A new month brings changes for many American borrowers. If you’re a homebuyer or looking to refinance, there’s important information to consider. After mortgage rates fell by about one percentage point in 2025, instability this year has reversed much of that decline. Rates, under 6% as recently as April, are now noticeably higher.
The Federal Reserve is meeting soon. The CME Group’s FedWatch tool estimates a 27% chance of a rate increase. Borrowers aiming for advantageous rates should consider strategic actions. While these steps won’t guarantee better rates, they may shield you from further hikes.
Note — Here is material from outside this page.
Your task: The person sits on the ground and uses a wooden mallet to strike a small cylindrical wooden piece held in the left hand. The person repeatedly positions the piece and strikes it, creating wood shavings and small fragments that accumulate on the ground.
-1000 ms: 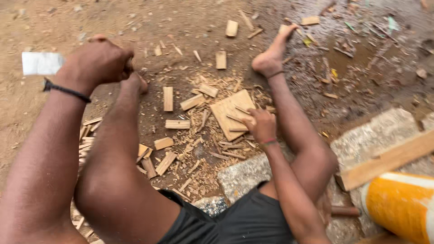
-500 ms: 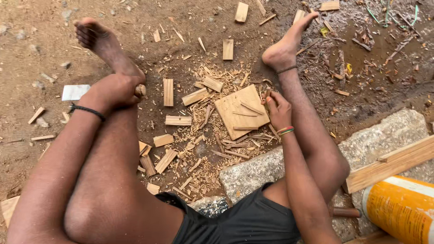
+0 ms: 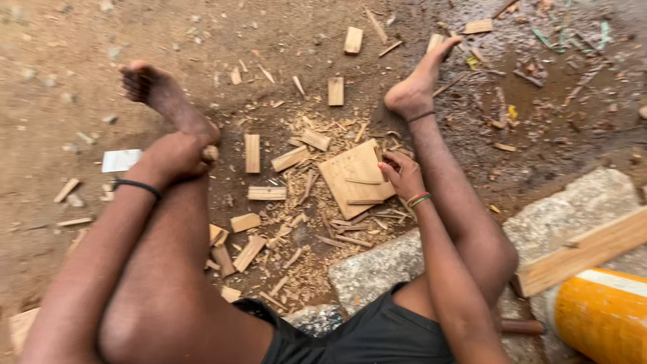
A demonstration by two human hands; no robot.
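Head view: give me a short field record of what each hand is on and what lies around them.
left hand: closed in a fist at the left ankle; contents hidden
right hand: fingers resting on the flat wooden board
between the legs: wood offcuts and shavings on dirt ground
right side: stone slab, wooden plank, yellow cylinder

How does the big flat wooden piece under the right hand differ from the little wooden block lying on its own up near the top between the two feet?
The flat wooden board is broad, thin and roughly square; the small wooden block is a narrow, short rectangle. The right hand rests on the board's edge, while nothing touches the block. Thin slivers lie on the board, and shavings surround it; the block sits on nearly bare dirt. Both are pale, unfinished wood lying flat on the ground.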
Three Mortgage Steps to Consider
Here’s what borrowers might do before the Fed’s meeting on July 28:
1. Review Your Credit Report
Current rates aren’t ideal, but they’re worse for those with low credit scores. Check your credit report now for errors or outdated data and report issues promptly. If your report is accurate, use it to motivate credit score improvement. This won’t happen overnight, but starting now prepares you for future rate opportunities, possibly in August or later.
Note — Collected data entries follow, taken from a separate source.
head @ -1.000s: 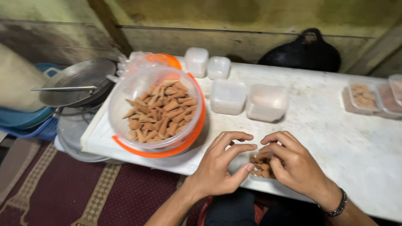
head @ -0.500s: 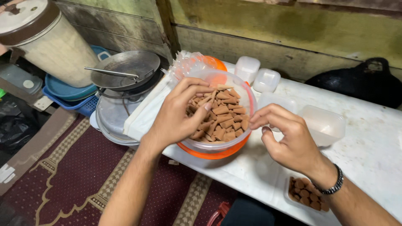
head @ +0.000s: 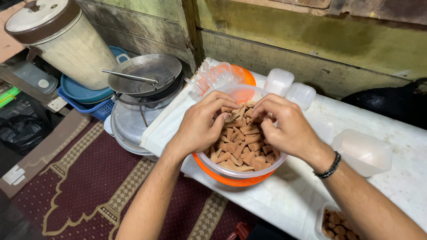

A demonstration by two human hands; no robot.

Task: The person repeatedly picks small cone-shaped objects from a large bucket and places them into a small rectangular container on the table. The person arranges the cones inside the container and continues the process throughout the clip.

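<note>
A clear plastic bowl [head: 231, 174] with an orange base stands near the left end of a white table [head: 396, 191]. It is full of small brown cone-shaped pieces [head: 242, 147]. Both my hands are inside it. My left hand [head: 203, 123] reaches in from the left, its fingers curled into the pieces. My right hand [head: 284, 125], with a black bead bracelet on the wrist, comes in from the right and closes on pieces at the far side of the bowl. The fingertips of the two hands nearly meet over the pile.
A small clear tub [head: 336, 224] holding brown pieces sits at the table's near edge. An empty tub [head: 362, 152] and two lidded tubs [head: 279, 81] stand nearby. Left of the table are a metal pan [head: 144, 76], blue basins [head: 82, 92] and a tall drum [head: 58, 42]. A patterned red rug [head: 80, 186] covers the floor.
A second ago both hands were at a small tub by the near edge. Since then, first the left hand and now the right hand too have gone into the big bowl.
</note>
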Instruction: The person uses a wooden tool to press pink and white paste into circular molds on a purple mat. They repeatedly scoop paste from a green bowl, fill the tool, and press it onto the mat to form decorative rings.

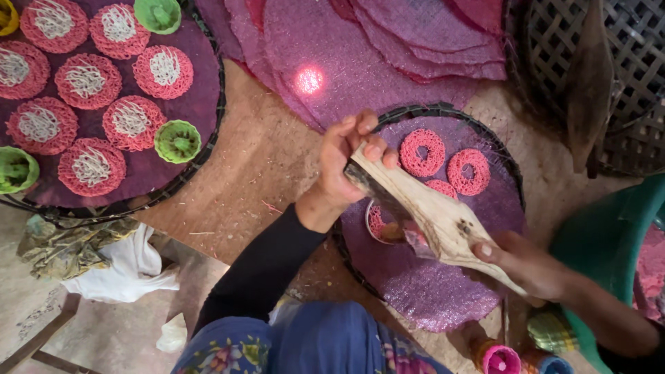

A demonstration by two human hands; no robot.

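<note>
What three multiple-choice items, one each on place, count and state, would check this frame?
1. Where does the wooden press sit?
A. over the near mat-covered tray
B. on the far tray
C. in the basket

2. How many pink rings lie whole beyond the press?
A. five
B. two
C. none

3. How is the press held?
A. left hand only
B. lying free
C. left hand and right hand, one at each end

A: the purple mat lies beneath it. B: two show complete. C: each hand grips an end.
</note>
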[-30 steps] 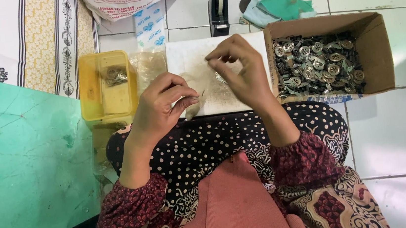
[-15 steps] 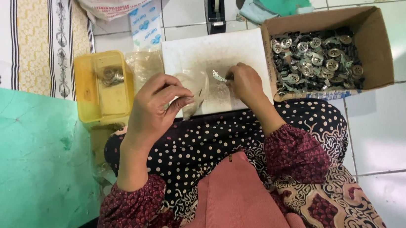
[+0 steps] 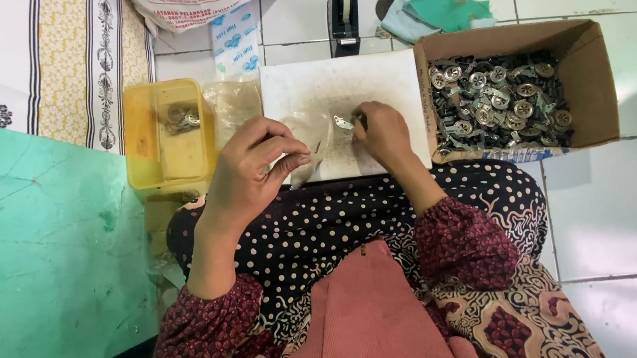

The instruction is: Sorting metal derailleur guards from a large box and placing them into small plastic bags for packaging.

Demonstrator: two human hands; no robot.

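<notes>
Now: small metal part pinched over the white board, clear bag in the other hand

Left hand (image 3: 255,166) is closed narrow, thumb and fingers pinching the edge of a thin clear plastic bag (image 3: 307,145) that hangs over the front edge of the white board (image 3: 341,91). Right hand (image 3: 380,130) is also closed narrow, fingertips holding a small metal part (image 3: 343,122) just above the board, near the bag's mouth. Whether the part touches the board, cannot tell.

Handling, as a judgement: the part looks light, stiff and thin, stamped metal, likely smooth and easy to drop; best taken by its flat edges with fingertips, as the right hand does. Edges may be sharp. The bag looks very light, limp and slippery, will crumple and shut itself unless held by the rim; take it at the opening, one layer pinched.

Around them: cardboard box (image 3: 589,83) just right of the board, touching it, filled with many more parts (image 3: 498,99) of the same sort, loose and tangled, so picking one may drag others. Yellow tub (image 3: 144,133) left of the board holds a few metal pieces (image 3: 182,118). More clear plastic (image 3: 233,105) lies between tub and board. Black tape dispenser (image 3: 342,5) stands behind the board on the tiled floor (image 3: 624,204). Green mat (image 3: 39,268) lies to the left. Board rests across the person's lap, dotted cloth (image 3: 338,224) below it
</notes>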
2. Shop for Rates and Lenders
The mortgage rate environment feels static, yet lenders differ in rate forecasts. Expect varied rates online, with some more competitive. Shopping around could find you rates half a point to a full point lower than average. While those could still be high now, you establish a benchmark for future comparisons and find out which lenders offer the best deals, helping prepare you for action if rates decrease.
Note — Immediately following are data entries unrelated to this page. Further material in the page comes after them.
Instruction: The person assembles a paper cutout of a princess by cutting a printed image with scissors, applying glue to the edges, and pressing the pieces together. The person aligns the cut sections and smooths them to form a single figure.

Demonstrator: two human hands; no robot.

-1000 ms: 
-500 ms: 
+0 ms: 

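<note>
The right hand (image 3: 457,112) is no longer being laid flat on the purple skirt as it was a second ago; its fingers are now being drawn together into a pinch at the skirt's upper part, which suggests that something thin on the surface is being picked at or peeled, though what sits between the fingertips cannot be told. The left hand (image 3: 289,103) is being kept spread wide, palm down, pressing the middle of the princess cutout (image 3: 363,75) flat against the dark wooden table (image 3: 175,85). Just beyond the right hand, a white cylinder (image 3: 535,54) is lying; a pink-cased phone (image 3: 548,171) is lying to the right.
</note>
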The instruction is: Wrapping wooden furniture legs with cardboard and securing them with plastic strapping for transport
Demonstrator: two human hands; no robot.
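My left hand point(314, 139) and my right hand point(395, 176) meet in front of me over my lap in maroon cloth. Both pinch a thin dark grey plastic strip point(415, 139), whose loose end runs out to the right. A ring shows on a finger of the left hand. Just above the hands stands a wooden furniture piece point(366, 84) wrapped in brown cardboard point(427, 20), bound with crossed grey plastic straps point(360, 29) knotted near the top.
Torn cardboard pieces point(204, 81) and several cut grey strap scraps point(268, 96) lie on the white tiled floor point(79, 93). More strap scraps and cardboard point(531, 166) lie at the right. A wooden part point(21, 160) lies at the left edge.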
3. Lock a Rate Before It Rises
Despite imperfect current rates, a rate lock can provide security against potential increases. Locking a good rate shields you from hikes, even if the Fed maintains current rates but hints at future raises. Locked rates keep you safe from rate changes, allowing you to focus on budgeting, buying, or refinancing. If rates drop before your loan closes, you might adjust your rate down.
Conclusion
In today’s volatile mortgage interest rate market, borrowers must be strategic. By reviewing credit reports, enhancing scores, shopping rates and lenders, and locking beneficial rates, borrowers can better their borrowing prospects. Start now; this process requires time and patience. With these steps, you may find yourself in a favorable borrowing or refinancing position by month’s end.